Life staying the same?

Sallie Satterthwaite's picture

In a poem she managed to lose, the writer describes the simple ritual of coffee and newspaper she and her husband share each morning. Then his departure, a quick peck on her cheek, the “Love you” which has replaced “Goodbye.”

She returns to the paper and sees an obituary, and is struck: This family had their rituals too, and now their lives will never be the same.

As we get older, we are more and more aware that day will come, beginning like most other days, but entirely different by evening. For some, it will be a surprise. For others, it will be expected, yet still breathtaking in its finality.

We go on making our plans, essentially believing that each day will follow in lockstep the one before it. We go on planning to control the changes, like Christmas with the grandchildren, a river cruise in the spring, a visit to a daughter in Germany.

Still, we admit reluctantly, it won’t be this way forever. The days and years are running out. Which one of us will it be?

So one gets through a crisis. When three nitroglycerine in five minute intervals did not relieve his pain, she called for an ambulance. Never mind that she could have driven him to a hospital 10 minutes away. He was hurting so much he wanted the paramedics, who obligingly came and relieved his pain and drove him to the helicopter landing zone a few minutes from his house.

When 911 gets a call that a 76-year-old man is having severe chest pain unrelieved by nitroglycerine, they take it very seriously. When the paramedics hear the same description, they dispatch an extra person or two by means of fire trucks until the cul de sac is clogged.

Patient loaded, they give his wife a few minutes to check the stove and lock the doors, then place her in a firefighter’s car. Neighbors respond, rapping on the window with lists of phone numbers and backup cell numbers and offers to do whatever they can to help.

She thanks them, her driver starts the car, and as they begin to thread through the red trucks, she allows herself to think ahead. Is this how it’s going to end? Is this the end of 51 years of breakfast rituals? There’s a light bulb burned out in the bathroom; where does he keep the spares? Did he fill the birdfeeders this morning? She knows other women have gone through this, but she doesn’t believe she can.

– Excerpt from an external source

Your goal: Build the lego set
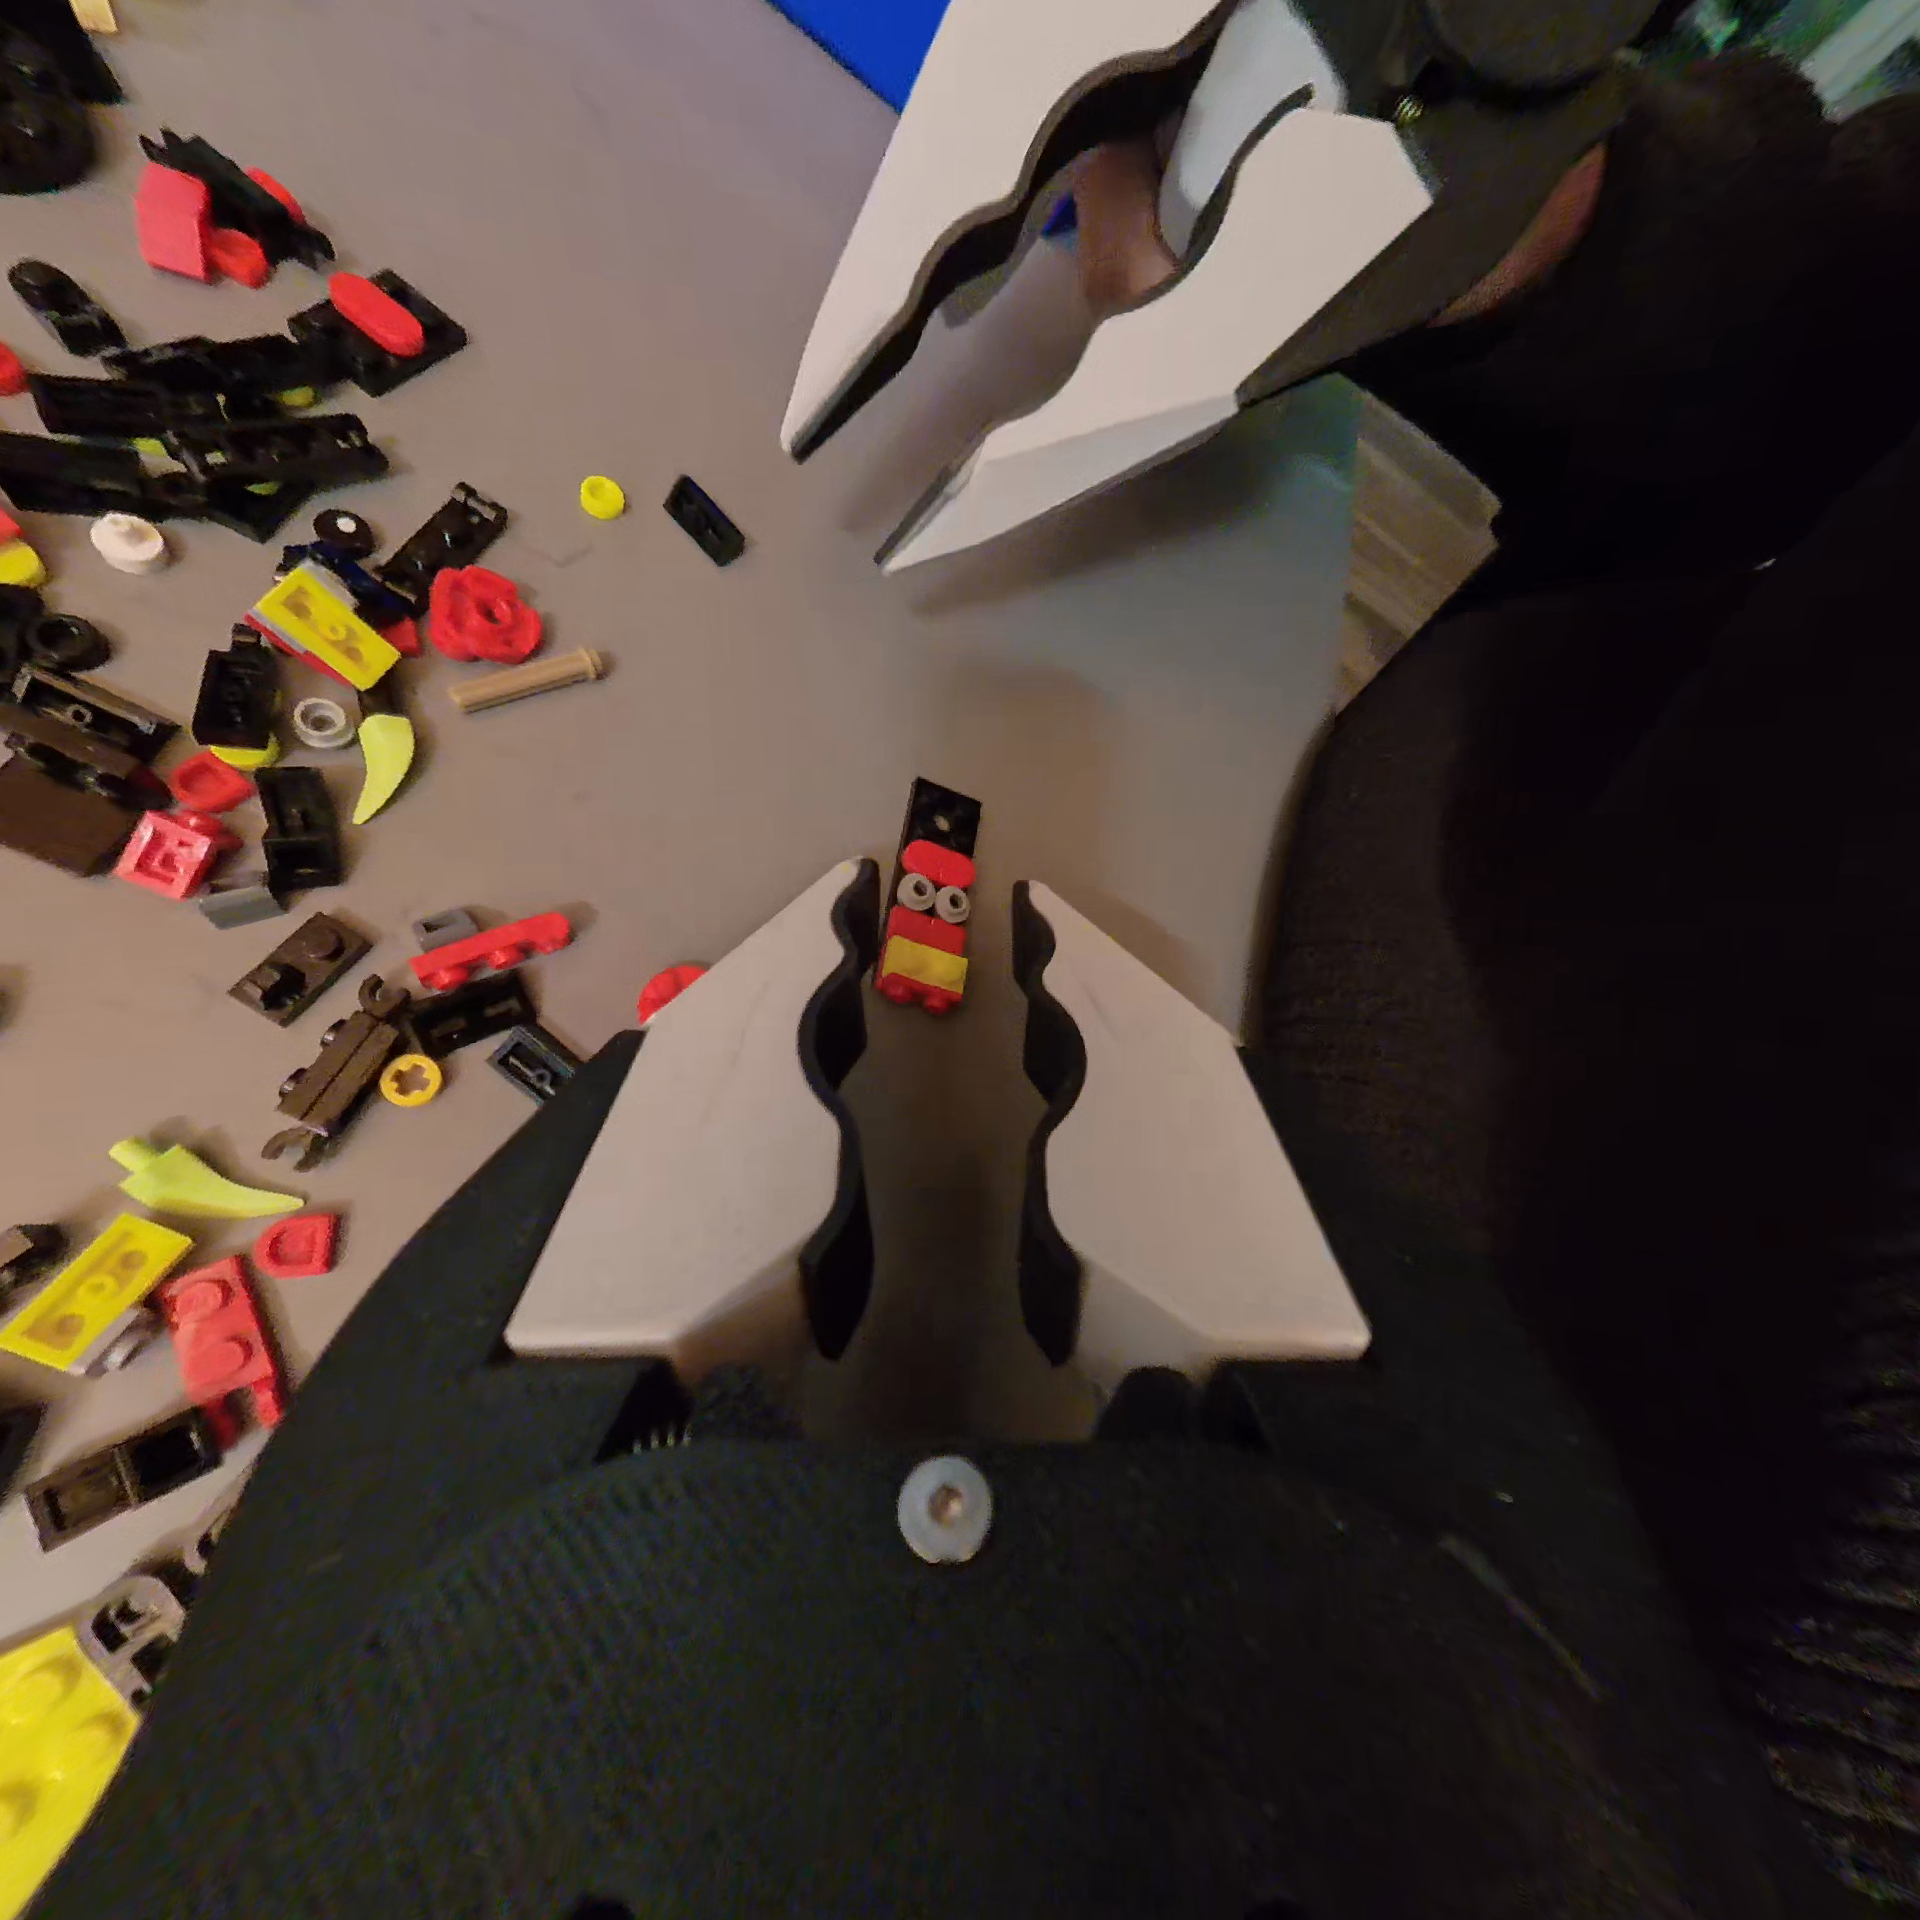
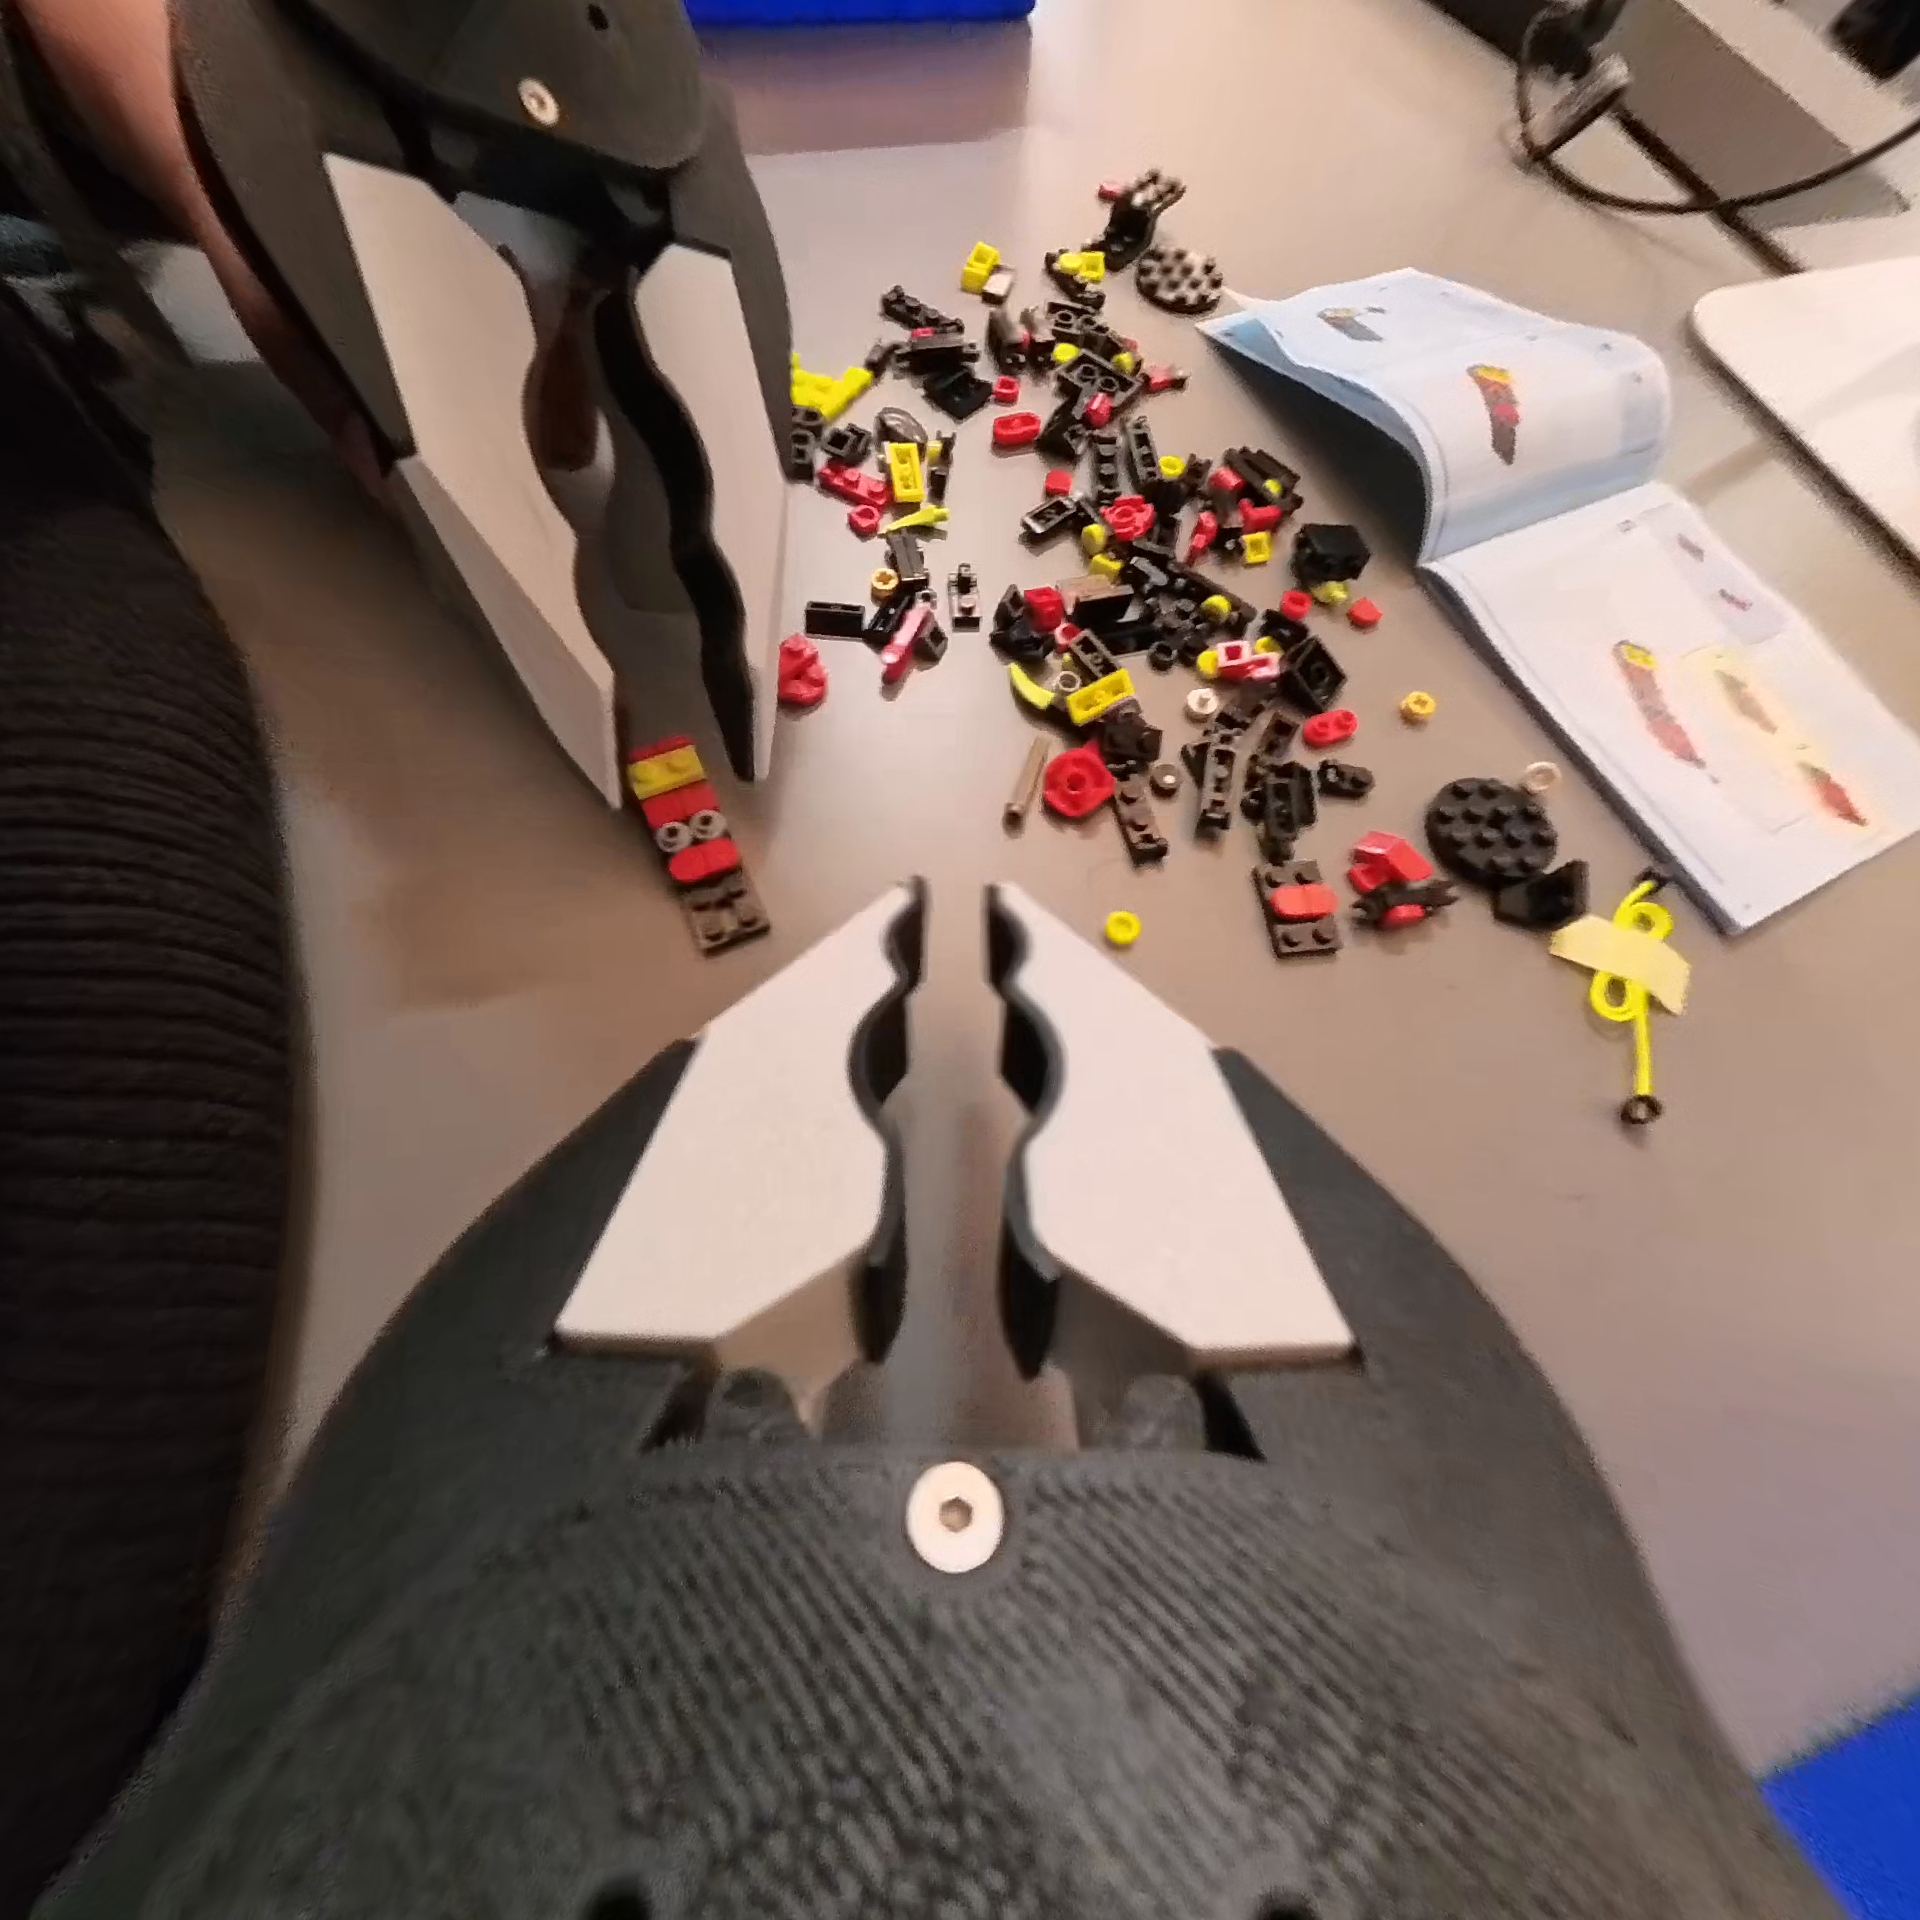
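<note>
- Grey bench (image 2: 1299,1247) carries everything; loose red, black & yellow lego pieces (image 2: 1122,582) lie scattered across it.
- My left hand-held gripper (image 1: 940,883): jaws apart, straddling the small lego assembly (image 1: 928,914) w/o pinching it.
- Assembly: black plate base, red/yellow bricks, two grey round studs on top; lies flat on bench near my body.
- My right hand-held gripper (image 2: 954,899): jaws nearly together, narrow gap, nothing btwn them, just beside the assembly.
- Instruction booklet (image 2: 1621,582) lies open beyond the pile.

Red/yellow/blk lego assembly (image 1: 928,914), grey table (image 1: 665,208), white tongs (image 1: 940,894).
</note>
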`<state>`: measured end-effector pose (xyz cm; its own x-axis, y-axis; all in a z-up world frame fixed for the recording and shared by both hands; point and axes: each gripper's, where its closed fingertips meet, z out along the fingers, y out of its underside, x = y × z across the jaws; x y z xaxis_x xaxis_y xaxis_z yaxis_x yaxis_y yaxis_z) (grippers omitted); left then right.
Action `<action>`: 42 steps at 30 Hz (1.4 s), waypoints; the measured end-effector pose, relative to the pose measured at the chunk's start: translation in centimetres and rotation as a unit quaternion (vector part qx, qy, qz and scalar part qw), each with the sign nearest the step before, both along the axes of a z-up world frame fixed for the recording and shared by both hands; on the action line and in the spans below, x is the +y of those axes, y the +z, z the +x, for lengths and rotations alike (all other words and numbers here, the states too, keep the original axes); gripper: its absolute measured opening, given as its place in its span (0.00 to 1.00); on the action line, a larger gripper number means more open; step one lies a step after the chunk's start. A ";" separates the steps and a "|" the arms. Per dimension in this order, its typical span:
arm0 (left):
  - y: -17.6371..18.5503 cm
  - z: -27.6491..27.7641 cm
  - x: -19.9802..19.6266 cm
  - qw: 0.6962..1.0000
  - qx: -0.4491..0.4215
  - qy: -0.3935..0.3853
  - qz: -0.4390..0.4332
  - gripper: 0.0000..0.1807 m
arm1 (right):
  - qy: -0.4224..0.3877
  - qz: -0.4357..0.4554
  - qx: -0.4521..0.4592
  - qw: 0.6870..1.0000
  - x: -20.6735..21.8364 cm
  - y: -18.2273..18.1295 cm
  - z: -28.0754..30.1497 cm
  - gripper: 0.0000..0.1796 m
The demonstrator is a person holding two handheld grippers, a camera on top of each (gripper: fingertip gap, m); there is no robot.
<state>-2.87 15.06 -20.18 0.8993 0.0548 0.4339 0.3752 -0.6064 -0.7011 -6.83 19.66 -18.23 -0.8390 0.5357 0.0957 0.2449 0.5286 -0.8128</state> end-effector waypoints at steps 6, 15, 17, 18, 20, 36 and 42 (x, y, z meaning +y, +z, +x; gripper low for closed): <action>1.6 0.2 0.6 0.998 -0.037 -0.003 0.051 0.19 | -0.004 -0.044 -0.019 0.999 0.2 0.7 -0.3 0.00; 2.7 -1.4 1.0 0.994 -0.052 0.034 0.088 0.30 | -0.011 -0.013 -0.046 0.999 0.9 -1.2 -0.3 0.00; 3.2 -1.5 1.0 0.993 -0.061 0.037 0.097 0.32 | -0.017 -0.035 -0.042 0.998 0.9 -0.6 -0.5 0.00; 3.4 -1.4 1.0 0.992 -0.068 0.033 0.104 0.31 | -0.022 -0.050 -0.037 0.998 0.9 -0.1 -0.6 0.00; 4.0 -1.1 1.0 0.989 -0.091 0.022 0.115 0.30 | -0.034 -0.066 -0.025 0.997 1.2 0.6 -0.9 0.00; 5.0 -2.8 1.8 0.981 -0.120 0.048 0.147 0.21 | -0.157 -0.095 -0.061 0.981 3.6 0.7 -2.2 0.00; 5.2 -4.0 1.2 0.978 -0.114 0.081 0.158 0.21 | -0.175 -0.118 -0.036 0.977 4.4 2.3 -3.1 0.00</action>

She looks for hope: We walked to the bank this morning, she recalls, then took the golf cart to city hall and had a Reuben sub at the oldest restaurant in town. He never said anything about his chest hurting then.

Home again, he went upstairs to his lounge chair for his afternoon nap and in minutes was back down, clutching his chest. How could he suddenly be in a helicopter leaping over rush hour traffic to a hospital in Atlanta?

She finds him in the emergency room, wired to monitors that beep and whistle when a benchmark is violated. Portable X-rays take pictures, blood is drawn, he is interrogated for his medical history over and over again.

The firefighter goes home and the pastor arrives. He seems relaxed. With how many others has he sat and waited for medical reports to translate for the patient? How many times has he raced to a hospital to sit down in a chapel and explain to a new widow what is happening to her? To her and her family and their rituals?

This time his body language signals that he is not so worried. He offers to take her home but she would not leave her husband. During the night they found room for him in the coronary care unit. More tests. More beeps, more lights moving across graphs. He finally sleeps. She cannot.

On Saturday, the cardiologist-on-call comes in and admits the tests have been inconclusive. He listens closely to the patient’s heart and when he’s done, the patient says he was sorry to interrupt the doctor’s weekend.

“Do you know what that doctor said?” his wife marvels to anyone who will listen. “He said, ‘This’s the life I chose.’ Can you imagine a doctor saying such a thing? This’s the life I chose?”

At last on Monday afternoon, the cardiologist comes in. He’s tall, white-haired and outgoing, and he bellows the “good news/bad news” announcement. The good news, he says, is that the heart looks great, not a thing wrong with it. The bad news? A gallbladder full of stones. But the patient can go home and arrange for his own surgery.

Within 45 minutes the patient is a patient no more but a man in a suede shirt and khakis walking out of the hospital, trailed by his wife, a friend and one of the hospital’s superb staff.

It’s as though he was here by mistake, she thinks. He was sick enough to be considered a heart patient and three days later, he walks out of the hospital to plan for routine surgery.

It’s not always like this, she thinks, but for us, this time, things will be the same.

For another family, on that very weekend, they will never be the same.